# EXERCISE PROMPT
Word for word, output the data, with none of its pictures.

# SOURCE DATA
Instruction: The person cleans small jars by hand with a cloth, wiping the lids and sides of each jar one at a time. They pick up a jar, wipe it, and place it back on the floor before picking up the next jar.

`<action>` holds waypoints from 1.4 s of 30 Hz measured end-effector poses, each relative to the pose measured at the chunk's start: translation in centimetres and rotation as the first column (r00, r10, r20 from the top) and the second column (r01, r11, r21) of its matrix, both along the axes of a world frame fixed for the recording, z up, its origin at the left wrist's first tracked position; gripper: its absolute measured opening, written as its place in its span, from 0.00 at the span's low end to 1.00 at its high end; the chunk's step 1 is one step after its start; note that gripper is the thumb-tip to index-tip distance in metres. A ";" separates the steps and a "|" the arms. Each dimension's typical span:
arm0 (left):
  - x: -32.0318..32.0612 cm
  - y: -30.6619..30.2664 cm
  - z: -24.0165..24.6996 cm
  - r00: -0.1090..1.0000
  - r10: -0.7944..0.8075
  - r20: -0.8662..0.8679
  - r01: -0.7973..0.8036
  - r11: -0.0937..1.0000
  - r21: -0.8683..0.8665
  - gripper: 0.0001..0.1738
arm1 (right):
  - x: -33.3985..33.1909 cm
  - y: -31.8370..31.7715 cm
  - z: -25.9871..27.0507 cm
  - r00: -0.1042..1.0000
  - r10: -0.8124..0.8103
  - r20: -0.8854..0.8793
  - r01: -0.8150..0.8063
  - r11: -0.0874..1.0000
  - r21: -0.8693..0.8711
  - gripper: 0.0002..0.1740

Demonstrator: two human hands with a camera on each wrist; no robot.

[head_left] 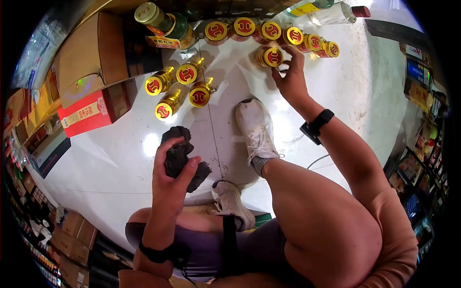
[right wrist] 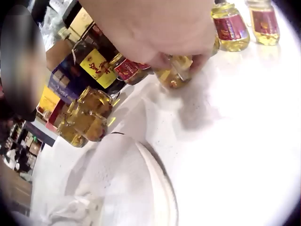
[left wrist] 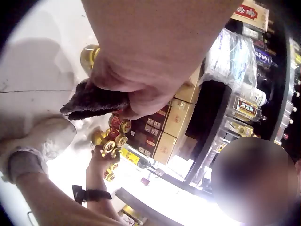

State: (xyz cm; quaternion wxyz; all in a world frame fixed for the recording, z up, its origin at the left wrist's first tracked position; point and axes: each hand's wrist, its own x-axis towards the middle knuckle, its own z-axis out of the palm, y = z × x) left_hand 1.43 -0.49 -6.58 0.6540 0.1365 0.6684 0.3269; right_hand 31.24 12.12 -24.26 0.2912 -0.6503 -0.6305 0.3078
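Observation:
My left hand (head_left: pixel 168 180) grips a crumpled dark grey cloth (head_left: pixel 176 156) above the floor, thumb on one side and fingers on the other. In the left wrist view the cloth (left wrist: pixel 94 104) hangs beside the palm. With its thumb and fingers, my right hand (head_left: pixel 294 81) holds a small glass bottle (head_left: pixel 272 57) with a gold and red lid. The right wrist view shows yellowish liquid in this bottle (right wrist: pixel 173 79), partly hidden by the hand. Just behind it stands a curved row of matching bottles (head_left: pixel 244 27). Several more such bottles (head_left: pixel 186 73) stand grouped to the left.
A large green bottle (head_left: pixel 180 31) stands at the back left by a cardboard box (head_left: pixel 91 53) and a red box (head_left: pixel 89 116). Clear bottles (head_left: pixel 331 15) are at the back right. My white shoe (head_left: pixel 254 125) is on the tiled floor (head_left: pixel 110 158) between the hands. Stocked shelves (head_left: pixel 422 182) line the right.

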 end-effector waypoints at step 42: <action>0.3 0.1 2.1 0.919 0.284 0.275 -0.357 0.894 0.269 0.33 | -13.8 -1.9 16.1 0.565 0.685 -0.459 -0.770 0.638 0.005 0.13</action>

# THE COMPLETED TASK
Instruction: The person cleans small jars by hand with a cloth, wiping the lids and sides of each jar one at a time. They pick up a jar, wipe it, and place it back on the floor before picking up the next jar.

`<action>` holds waypoints from 1.4 s of 30 Hz measured end-effector poses, each relative to the pose measured at the chunk's start: translation in centimetres and rotation as the first column (r00, r10, r20 from the top) and the second column (r01, r11, r21) of its matrix, both along the axes of a world frame fixed for the recording, z up, its origin at the left wrist's first tracked position; gripper: its absolute measured opening, written as its place in its span, from 0.00 at the span's low end to 1.00 at its high end; the chunk's step 1 is one step after its start; note that gripper is the thumb-tip to index-tip distance in metres. A ";" separates the steps and a "|" the arms. Each dimension's typical span:
arm0 (left):
  - x: -32.0318..32.0612 cm
  - y: -30.6619..30.2664 cm
  - z: -24.0165..24.6996 cm
  - r00: -0.1090..1.0000
  - r10: -0.7944..0.8075
  - r20: -0.8662..0.8679
  - r01: -0.7973..0.8036
  - r11: -0.0937..1.0000
  - r21: -0.8683..0.8665
  - gripper: 0.0001..0.1738
arm1 (right):
  - x: -33.3985..33.1909 cm
  - y: -31.8370..31.7715 cm
  - z: -25.9871..27.0507 cm
  - r00: -0.1042..1.0000
  - r10: -0.8124..0.8103
  - r20: -0.8854..0.8793
  - r01: -0.8150..0.8063
  - r11: -0.0874..1.0000
  - r21: -0.8693..0.8711
  - gripper: 0.0002..0.1740

Demonstrator: two human hands with a camera on each wrist; no robot.

[head_left] 
[right wrist] 
[left wrist] 

State: (xyz cm; quaternion wxyz; all in a world frame fixed for the recording, z up, its origin at the left wrist's first tracked position; point and axes: each hand's wrist, its own x-axis towards the middle knuckle, its own z-axis out of the palm, y = z × x) left_hand 1.43 -0.49 -6.58 0.6540 0.1365 0.6684 0.3269; right_hand 31.24 12.12 -24.26 0.2912 -0.6503 -0.6305 0.3078
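Observation:
My left hand (head_left: pixel 168 180) grips a crumpled dark grey cloth (head_left: pixel 176 156) above the floor, thumb on one side and fingers on the other. In the left wrist view the cloth (left wrist: pixel 94 104) hangs beside the palm. With its thumb and fingers, my right hand (head_left: pixel 294 81) holds a small glass bottle (head_left: pixel 272 57) with a gold and red lid. The right wrist view shows yellowish liquid in this bottle (right wrist: pixel 173 79), partly hidden by the hand. Just behind it stands a curved row of matching bottles (head_left: pixel 244 27). Several more such bottles (head_left: pixel 186 73) stand grouped to the left.
A large green bottle (head_left: pixel 180 31) stands at the back left by a cardboard box (head_left: pixel 91 53) and a red box (head_left: pixel 89 116). Clear bottles (head_left: pixel 331 15) are at the back right. My white shoe (head_left: pixel 254 125) is on the tiled floor (head_left: pixel 110 158) between the hands. Stocked shelves (head_left: pixel 422 182) line the right.
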
 end-effector waypoints at step 42: <action>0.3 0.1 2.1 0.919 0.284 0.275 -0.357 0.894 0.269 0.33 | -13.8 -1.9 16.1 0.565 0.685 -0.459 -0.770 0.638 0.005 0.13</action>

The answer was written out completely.